This post is part 4 of 4 in a Series
In the first three posts of this series, we have made it through the outline of graphs, the integration of the google matrix distance api, and the setup of the min-heap data structure, all for the focus of this application, which is the implementation of Prim’s algorithm for finding the Minimum Spanning Tree. This implementation, like all of the examples so far, is completed using Ruby.
There are several online resources for understanding Prim’s algorithm. One video, among others, that are helpful is from Bo Qian HERE. Princeton made these lecture slides available HERE. These resources go through several examples in details, and this algorithm is much easier to conceptualize with the interactive examples and walk through.
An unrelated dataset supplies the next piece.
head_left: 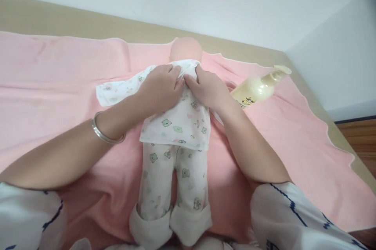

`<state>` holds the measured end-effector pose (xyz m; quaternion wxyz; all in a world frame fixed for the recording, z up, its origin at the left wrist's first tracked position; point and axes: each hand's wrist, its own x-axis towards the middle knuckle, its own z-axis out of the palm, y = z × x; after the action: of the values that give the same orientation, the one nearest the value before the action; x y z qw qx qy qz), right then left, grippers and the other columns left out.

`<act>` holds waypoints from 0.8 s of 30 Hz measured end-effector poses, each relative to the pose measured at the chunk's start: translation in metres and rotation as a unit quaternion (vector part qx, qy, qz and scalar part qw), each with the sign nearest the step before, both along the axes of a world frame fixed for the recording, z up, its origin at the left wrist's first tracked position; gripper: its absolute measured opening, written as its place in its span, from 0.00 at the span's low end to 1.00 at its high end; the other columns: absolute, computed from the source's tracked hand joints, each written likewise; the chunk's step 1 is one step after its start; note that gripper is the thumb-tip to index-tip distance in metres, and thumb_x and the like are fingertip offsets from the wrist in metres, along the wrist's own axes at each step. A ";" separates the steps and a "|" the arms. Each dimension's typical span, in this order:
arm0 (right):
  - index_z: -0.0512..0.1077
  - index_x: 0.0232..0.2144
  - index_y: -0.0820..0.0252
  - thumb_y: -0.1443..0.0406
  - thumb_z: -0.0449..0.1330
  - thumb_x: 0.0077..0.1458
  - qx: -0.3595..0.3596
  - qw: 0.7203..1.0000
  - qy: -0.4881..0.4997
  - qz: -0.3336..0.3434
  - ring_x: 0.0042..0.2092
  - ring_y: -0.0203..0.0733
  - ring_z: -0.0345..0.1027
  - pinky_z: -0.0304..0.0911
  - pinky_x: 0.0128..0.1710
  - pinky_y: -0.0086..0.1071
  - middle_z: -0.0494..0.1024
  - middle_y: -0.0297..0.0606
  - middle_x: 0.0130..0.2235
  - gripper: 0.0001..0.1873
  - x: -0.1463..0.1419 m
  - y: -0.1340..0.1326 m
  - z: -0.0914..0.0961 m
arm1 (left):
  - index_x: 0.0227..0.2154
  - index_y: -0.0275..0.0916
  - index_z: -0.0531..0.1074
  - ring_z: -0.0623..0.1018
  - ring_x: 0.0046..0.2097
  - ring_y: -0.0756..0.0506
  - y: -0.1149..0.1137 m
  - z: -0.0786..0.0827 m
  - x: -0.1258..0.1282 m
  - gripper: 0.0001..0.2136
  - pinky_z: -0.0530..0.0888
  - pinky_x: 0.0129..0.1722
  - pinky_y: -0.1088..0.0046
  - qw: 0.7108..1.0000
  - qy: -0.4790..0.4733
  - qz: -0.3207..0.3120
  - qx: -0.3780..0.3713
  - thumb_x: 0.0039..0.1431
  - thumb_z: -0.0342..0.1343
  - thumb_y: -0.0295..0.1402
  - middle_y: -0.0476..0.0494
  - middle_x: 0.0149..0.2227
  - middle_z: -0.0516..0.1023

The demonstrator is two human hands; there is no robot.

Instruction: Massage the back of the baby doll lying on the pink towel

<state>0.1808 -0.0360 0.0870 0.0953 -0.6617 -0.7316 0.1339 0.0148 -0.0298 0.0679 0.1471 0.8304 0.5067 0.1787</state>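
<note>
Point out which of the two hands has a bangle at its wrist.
The left hand: a silver bangle circles that wrist, while the right hand has a bare wrist.

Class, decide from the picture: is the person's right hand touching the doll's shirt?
Touching. The head view shows the right hand with its thumb lying against the shirt, no gap visible, below the doll's head.

Pale-yellow plastic pump bottle [258, 88]: base hid. by R hand [210, 88]; fine print illeg.
Smooth pinkish doll head [186, 49]: lower pt hid. by white printed shirt [173, 126].
Pink cloth blanket [293, 140]: L edge cut off.
</note>
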 end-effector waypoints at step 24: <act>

High Level Implementation:
Before jumping into the code we take a look at the pseudocode for this algorithm, courtesy of Wikipedia:
- Initialize a tree with a single vertex, chosen arbitrarily from the graph.
- Grow the tree by one edge: of the edges that connect the tree to vertices not yet in the tree, find the minimum-weight edge, and transfer it to the tree.
- Repeat step 2 (until all vertices are in the tree).
So we will follow the following exercise:
First, we take all nodes from the graph, and put them into a hash we will call @excluded_nodes. Then we initialize an empty hash @included_nodes.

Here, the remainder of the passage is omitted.